▸ **Work task**
Scan the material for the string "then" and copy out every line in which it occurs.

[Records for processing Boundary: Start]

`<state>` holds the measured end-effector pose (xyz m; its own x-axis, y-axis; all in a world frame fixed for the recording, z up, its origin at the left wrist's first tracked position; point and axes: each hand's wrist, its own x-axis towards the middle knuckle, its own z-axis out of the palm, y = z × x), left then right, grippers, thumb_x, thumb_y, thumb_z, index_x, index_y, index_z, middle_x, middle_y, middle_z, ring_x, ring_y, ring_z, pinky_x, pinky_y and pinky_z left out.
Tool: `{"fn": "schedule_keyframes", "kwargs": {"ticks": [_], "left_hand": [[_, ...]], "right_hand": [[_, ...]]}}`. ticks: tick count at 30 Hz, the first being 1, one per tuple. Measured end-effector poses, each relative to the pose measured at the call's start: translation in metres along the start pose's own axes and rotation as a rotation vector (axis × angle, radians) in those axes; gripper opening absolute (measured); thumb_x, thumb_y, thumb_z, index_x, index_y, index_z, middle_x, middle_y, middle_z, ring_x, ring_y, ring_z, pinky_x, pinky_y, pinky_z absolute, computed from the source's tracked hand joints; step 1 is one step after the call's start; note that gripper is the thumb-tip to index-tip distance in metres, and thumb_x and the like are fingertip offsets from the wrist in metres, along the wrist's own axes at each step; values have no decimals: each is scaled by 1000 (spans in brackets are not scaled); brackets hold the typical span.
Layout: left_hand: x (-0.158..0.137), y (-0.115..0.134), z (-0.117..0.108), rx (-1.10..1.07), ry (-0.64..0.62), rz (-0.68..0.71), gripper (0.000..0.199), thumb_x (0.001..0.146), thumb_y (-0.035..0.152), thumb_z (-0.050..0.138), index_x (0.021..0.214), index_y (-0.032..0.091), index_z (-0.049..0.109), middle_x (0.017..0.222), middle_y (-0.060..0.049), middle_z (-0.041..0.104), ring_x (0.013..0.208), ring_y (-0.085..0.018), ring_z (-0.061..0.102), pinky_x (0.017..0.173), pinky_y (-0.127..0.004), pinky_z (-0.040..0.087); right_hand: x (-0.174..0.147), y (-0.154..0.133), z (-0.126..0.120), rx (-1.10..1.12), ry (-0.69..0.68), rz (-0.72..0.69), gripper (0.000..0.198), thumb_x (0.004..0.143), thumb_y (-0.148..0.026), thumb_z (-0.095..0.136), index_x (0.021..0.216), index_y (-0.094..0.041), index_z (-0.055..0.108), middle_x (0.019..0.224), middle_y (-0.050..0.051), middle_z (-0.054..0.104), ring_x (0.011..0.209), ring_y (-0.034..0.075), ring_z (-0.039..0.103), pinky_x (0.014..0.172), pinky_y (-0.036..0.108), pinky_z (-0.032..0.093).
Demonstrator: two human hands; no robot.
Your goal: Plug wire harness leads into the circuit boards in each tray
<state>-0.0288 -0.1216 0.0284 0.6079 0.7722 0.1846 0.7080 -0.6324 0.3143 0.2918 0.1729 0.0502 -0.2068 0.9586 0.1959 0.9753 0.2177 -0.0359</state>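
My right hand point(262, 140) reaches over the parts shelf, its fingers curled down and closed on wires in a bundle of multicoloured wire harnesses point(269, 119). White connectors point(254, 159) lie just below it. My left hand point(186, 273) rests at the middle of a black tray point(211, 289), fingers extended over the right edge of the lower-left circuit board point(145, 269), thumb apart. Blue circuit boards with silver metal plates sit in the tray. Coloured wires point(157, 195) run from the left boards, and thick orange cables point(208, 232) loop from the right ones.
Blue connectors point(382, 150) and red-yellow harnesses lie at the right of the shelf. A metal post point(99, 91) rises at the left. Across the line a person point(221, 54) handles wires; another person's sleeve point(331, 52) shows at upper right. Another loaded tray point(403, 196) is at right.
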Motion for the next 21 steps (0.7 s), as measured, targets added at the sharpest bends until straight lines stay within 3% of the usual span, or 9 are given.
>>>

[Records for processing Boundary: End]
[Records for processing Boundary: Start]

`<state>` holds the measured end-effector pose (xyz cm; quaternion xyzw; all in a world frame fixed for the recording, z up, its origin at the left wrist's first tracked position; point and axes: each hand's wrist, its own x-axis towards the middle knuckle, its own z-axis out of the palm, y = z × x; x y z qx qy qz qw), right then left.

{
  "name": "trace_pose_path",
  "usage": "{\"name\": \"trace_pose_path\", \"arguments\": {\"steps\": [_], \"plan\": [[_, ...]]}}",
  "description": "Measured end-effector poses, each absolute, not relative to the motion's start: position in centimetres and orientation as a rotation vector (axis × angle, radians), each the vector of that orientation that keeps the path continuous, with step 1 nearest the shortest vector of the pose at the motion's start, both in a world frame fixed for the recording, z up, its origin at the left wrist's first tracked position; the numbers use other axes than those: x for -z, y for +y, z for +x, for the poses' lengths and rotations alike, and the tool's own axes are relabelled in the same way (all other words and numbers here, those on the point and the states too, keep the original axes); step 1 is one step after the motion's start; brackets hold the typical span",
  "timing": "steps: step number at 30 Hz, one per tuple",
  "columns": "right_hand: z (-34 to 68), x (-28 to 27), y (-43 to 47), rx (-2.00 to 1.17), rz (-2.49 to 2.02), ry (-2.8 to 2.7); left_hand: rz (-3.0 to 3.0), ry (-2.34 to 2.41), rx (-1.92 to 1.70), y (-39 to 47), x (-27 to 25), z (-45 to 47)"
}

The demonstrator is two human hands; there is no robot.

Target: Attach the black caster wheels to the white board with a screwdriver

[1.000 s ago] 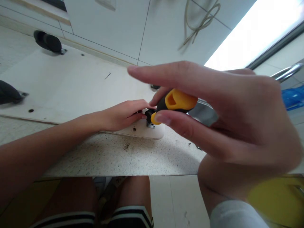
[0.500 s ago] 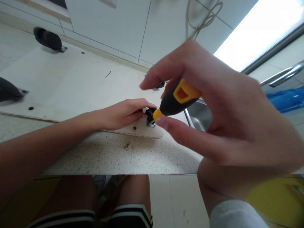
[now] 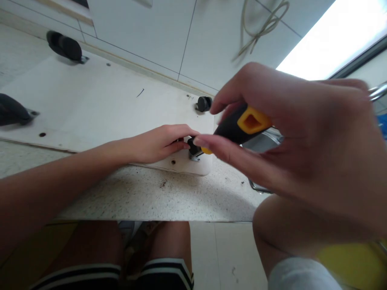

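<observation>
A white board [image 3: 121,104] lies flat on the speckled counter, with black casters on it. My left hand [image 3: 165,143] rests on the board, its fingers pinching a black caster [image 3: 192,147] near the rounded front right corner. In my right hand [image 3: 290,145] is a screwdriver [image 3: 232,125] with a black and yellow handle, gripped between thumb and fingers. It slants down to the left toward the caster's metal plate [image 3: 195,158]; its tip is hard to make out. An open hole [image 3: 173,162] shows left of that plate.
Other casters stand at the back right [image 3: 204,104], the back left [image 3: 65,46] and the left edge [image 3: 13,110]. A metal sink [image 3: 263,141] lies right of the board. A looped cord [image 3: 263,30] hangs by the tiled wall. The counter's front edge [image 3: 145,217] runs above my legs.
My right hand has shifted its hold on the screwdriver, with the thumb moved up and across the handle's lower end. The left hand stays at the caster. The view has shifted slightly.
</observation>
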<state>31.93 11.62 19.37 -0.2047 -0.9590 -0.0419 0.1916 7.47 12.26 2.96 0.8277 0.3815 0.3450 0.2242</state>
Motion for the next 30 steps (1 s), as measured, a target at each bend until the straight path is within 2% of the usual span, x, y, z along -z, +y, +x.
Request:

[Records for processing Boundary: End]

▸ **Reply**
`<state>` holds the measured end-effector pose (xyz m; its own x-axis, y-axis; all in a world frame fixed for the recording, z up, its origin at the left wrist's first tracked position; point and axes: each hand's wrist, its own x-axis towards the middle knuckle, its own z-axis out of the palm, y = z × x), left then right, grippers, thumb_x, thumb_y, thumb_z, index_x, index_y, index_z, middle_x, middle_y, middle_z, ring_x, ring_y, ring_z, pinky_x, pinky_y and pinky_z left out.
`<state>` holds the measured end-effector pose (xyz cm; quaternion xyzw; all in a world frame fixed for the recording, z up, its origin at the left wrist's first tracked position; point and axes: each hand's wrist, its own x-axis towards the middle knuckle, its own z-axis out of the palm, y = z × x; x y z qx qy qz qw), right then left.

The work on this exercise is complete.